How are computers used in the automotive industry?

Classical computers have many uses in automotive manufacturing and the supply chains that make manufacturing possible. They are prevalent in vehicle retailing and in the logistics industry that moves products to dealerships worldwide. Of course, computers are used in energy production, without which automobiles would have limited use. 

How about quantum computers? It turns out that quantum computing might be able to make a significant difference in all these areas: delivering billions of dollars in savings and helping protect the environment.

Which application of quantum computing will be impactful in the automotive industry?

Given that classical computers are easier to use, it’s safe to assume that anything that can be done efficiently by classical computers will continue to be done with classical computers. Therefore, tasks that will be performed with quantum computers will be because quantum computers provide proven, measurable benefits. Some potential applications warrant special attention due to their extra significant potential benefits.  

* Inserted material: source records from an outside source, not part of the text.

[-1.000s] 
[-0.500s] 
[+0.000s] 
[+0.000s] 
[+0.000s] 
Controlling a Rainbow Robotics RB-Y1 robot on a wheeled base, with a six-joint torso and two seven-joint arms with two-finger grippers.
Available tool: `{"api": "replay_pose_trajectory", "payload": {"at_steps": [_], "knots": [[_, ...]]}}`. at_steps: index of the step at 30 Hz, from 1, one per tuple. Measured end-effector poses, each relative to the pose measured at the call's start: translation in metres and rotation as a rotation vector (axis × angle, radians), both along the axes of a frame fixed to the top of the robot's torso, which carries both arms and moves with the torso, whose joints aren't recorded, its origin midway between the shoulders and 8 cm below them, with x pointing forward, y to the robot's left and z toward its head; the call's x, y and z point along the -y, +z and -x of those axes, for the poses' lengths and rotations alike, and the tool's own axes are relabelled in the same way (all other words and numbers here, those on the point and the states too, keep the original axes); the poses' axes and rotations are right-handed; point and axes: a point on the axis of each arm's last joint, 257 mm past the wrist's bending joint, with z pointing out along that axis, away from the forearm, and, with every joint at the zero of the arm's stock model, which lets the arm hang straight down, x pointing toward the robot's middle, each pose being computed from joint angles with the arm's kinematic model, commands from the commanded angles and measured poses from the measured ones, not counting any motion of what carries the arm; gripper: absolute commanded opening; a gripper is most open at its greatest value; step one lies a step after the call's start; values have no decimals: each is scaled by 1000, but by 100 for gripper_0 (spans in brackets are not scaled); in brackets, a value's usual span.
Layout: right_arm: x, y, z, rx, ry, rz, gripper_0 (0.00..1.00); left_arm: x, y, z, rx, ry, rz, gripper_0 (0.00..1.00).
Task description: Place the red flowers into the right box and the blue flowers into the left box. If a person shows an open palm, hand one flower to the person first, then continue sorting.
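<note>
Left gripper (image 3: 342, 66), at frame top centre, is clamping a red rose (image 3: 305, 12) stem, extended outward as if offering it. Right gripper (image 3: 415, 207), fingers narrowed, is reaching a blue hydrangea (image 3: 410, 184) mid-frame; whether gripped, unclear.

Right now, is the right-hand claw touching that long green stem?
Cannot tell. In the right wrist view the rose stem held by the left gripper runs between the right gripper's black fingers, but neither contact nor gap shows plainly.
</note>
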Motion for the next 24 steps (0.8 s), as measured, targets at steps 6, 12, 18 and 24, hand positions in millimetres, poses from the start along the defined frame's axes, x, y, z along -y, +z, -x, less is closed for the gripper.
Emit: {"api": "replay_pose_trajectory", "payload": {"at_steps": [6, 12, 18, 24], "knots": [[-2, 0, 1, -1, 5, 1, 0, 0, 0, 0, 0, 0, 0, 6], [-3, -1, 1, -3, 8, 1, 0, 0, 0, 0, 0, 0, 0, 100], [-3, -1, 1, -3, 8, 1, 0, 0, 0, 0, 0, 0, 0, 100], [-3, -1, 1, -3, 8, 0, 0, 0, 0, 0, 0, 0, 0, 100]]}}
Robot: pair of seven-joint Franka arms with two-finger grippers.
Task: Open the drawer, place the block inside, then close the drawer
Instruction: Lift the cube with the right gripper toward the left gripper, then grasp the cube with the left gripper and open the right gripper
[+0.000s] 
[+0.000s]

One such quantifiable benefit of quantum computing will be using computational fluid dynamics to avoid expensive tunnel testing. The aerospace and automotive industries spend  $35 billion per year on that. Quantum computing could save billions of dollars on this alone and should present a clear return on investment (ROI).

Another significant benefit may be predicting traffic patterns for autonomous vehicles, which is not just a routing but also an image classification problem. Companies like Volkswagen are already pioneering that while using quantum computing to streamline logistics and optimize production costs (for instance, paint shop scheduling). Meanwhile, BMW uses quantum computing for such applications as sensor placement and configuration management.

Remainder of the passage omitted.